President and Chief Operating Officer Tim Sloan will replace Stumpf as CEO, Wells Fargo's board of directors decided, according to CNBC. Lead Director Stephen Sanger will step in as the board's non-executive chairman, and independent director Elizabeth Duke is expected to become its vice chair.

Many government officials have called for Stumpf to step down after news broke that Wells Fargo's community banking division employees opened nearly two million accounts without first obtaining permission from customers.
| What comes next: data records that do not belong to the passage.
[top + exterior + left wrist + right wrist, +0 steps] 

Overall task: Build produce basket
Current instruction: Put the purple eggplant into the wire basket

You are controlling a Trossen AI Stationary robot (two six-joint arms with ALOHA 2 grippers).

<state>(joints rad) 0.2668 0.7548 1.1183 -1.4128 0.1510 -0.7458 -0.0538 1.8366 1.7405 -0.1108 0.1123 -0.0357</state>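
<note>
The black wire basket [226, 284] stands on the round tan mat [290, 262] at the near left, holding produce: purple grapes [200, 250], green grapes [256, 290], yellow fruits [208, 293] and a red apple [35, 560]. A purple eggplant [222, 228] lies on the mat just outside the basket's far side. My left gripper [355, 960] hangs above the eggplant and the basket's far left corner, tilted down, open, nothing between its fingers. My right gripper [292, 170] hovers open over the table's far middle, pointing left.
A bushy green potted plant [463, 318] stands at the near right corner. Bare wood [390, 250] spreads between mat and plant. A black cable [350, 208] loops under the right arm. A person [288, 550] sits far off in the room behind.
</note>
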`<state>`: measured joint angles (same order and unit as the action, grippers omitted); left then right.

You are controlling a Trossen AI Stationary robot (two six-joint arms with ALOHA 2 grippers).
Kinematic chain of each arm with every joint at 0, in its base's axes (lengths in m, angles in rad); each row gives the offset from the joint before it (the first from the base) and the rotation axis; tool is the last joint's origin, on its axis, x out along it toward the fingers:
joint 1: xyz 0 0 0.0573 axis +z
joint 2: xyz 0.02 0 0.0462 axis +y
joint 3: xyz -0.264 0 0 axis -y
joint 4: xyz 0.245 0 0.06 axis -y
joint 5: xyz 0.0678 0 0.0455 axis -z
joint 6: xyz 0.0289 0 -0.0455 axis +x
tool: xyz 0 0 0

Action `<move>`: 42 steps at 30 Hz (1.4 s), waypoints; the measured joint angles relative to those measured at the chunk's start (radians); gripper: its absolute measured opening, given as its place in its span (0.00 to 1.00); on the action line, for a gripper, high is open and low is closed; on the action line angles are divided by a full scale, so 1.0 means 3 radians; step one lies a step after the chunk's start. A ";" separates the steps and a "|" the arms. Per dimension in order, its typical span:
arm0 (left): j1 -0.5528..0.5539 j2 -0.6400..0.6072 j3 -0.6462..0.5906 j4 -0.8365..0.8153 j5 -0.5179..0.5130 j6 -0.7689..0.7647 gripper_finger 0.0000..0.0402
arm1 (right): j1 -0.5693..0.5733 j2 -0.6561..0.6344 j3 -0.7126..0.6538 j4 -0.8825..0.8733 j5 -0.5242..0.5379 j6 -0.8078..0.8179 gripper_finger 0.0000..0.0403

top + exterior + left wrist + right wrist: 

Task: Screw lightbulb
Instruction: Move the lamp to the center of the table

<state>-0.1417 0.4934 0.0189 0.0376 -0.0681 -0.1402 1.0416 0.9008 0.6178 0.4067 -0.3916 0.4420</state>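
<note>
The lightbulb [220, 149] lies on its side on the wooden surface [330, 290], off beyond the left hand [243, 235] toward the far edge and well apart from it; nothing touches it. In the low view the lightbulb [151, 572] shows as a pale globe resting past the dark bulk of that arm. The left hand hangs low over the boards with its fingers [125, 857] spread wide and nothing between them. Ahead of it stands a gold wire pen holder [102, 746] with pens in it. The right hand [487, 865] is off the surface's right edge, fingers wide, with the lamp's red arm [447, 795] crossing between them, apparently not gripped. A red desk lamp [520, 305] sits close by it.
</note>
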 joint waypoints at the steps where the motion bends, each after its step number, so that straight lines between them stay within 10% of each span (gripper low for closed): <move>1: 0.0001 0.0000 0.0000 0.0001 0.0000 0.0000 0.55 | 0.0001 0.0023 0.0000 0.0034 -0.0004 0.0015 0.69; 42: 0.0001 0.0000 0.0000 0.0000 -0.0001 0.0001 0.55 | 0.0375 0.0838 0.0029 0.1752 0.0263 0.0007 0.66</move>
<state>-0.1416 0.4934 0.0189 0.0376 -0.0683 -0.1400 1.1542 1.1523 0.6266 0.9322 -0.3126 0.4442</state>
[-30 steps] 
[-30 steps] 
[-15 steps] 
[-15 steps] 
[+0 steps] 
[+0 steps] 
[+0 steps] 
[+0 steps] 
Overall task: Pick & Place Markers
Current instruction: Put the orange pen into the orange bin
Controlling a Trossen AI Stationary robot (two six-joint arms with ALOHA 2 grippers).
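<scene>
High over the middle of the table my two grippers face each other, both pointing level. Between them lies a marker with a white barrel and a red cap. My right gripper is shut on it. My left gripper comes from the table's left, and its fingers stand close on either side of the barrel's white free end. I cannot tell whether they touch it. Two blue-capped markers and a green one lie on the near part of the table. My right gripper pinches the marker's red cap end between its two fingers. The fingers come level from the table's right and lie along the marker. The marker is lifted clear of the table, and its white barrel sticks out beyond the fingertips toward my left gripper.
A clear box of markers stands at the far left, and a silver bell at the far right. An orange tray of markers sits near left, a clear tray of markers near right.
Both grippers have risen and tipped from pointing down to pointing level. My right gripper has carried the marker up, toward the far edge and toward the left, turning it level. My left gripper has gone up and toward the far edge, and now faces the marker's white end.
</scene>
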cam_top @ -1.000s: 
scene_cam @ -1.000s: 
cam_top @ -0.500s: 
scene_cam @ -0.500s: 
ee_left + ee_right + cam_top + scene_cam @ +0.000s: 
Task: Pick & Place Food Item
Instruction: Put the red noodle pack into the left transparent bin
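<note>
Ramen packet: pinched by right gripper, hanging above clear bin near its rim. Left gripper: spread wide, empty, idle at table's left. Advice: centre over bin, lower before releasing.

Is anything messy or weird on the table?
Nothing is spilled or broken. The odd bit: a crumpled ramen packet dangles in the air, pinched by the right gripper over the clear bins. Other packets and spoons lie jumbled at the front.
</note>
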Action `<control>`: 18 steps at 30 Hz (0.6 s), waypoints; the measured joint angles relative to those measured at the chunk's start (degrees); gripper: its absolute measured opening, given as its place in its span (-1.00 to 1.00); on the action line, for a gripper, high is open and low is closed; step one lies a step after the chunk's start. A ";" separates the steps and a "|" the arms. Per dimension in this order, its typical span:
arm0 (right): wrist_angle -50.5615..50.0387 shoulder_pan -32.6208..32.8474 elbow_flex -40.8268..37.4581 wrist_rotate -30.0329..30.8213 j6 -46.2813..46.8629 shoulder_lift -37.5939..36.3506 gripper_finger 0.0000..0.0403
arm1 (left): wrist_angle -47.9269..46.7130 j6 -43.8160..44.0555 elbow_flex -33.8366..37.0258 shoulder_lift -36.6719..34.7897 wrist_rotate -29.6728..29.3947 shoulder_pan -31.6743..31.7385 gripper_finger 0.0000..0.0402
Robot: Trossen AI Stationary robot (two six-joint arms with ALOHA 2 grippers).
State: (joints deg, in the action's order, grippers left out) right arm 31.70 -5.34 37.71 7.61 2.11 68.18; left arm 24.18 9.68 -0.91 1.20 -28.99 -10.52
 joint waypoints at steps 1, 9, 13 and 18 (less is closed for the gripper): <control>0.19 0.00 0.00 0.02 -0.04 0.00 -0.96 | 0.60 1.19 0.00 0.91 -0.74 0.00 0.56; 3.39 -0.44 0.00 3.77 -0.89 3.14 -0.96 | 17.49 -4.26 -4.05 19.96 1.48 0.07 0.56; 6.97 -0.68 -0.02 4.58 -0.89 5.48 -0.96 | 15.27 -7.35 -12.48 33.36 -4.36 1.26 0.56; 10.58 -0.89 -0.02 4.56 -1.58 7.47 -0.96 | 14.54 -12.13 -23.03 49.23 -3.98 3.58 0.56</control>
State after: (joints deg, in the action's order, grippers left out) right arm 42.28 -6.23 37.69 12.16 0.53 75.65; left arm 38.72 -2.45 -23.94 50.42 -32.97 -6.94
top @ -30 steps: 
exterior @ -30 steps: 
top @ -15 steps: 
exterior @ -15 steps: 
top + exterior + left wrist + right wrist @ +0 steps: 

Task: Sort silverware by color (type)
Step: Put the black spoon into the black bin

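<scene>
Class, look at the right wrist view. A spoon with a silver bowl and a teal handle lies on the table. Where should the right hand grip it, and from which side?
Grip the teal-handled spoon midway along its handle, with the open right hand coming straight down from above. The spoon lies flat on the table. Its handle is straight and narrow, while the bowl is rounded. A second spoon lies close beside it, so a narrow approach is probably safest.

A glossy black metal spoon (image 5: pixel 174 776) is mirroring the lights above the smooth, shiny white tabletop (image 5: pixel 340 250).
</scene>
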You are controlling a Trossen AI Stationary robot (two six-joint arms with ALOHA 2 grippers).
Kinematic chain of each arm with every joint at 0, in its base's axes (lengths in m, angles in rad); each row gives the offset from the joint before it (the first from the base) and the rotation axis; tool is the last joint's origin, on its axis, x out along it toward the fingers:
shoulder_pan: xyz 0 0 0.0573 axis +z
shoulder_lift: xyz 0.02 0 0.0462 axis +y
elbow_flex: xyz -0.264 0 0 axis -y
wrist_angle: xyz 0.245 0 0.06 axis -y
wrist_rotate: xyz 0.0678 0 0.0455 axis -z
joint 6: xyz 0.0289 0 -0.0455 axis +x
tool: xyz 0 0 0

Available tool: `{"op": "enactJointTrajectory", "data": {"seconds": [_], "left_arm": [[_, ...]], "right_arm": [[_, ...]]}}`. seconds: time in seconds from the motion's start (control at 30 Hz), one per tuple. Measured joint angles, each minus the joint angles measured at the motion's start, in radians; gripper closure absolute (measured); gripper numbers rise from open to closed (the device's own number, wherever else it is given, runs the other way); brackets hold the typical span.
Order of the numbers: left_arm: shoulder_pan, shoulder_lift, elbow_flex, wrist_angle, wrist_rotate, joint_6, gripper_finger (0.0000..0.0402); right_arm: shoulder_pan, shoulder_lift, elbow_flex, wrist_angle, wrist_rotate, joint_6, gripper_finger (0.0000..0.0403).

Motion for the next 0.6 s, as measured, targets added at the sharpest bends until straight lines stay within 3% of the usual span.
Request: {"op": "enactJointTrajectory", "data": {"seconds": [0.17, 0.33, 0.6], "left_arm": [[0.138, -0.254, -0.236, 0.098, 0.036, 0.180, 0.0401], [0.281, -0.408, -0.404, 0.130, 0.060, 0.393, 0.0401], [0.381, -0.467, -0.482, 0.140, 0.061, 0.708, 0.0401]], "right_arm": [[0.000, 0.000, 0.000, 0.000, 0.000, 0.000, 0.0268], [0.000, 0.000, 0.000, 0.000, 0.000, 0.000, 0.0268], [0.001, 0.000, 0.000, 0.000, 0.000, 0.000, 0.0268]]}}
The bank was then forced to pay $185 million in penalties, and Stumpf faced interrogations from Congress as he stood by the bank's controversial actions.

The scandal grew even more controversial when several former Wells Fargo employees came forward, saying that they were fired shortly after calling the bank's ethics line and reporting improper sales methods, according to CNN Money.

Sloan told CNBC that Stumpf made the decision to resign because he "concluded this was the right thing to do for the company" to allow it to progress in the right direction.

"There's a lot to be done," the soon-to-be CEO said on Oct. 12. "No one individual is necessarily going to make the difference," he said. "We all have to work together to restore the reputation of the company to continue to focus on moving the company forward."

According to a spokesperson for the bank, Stumpf is not set to receive any severance pay or other financial agreements related to his departure, though he will likely receive retirement pay within six months.

"I am grateful for the opportunity to have led Wells Fargo," Stumpf said in an Oct. 12 statement, according to CNN Money. "While I have been deeply committed and focused on managing the Company through this period, I have decided it is best for the company that I step aside."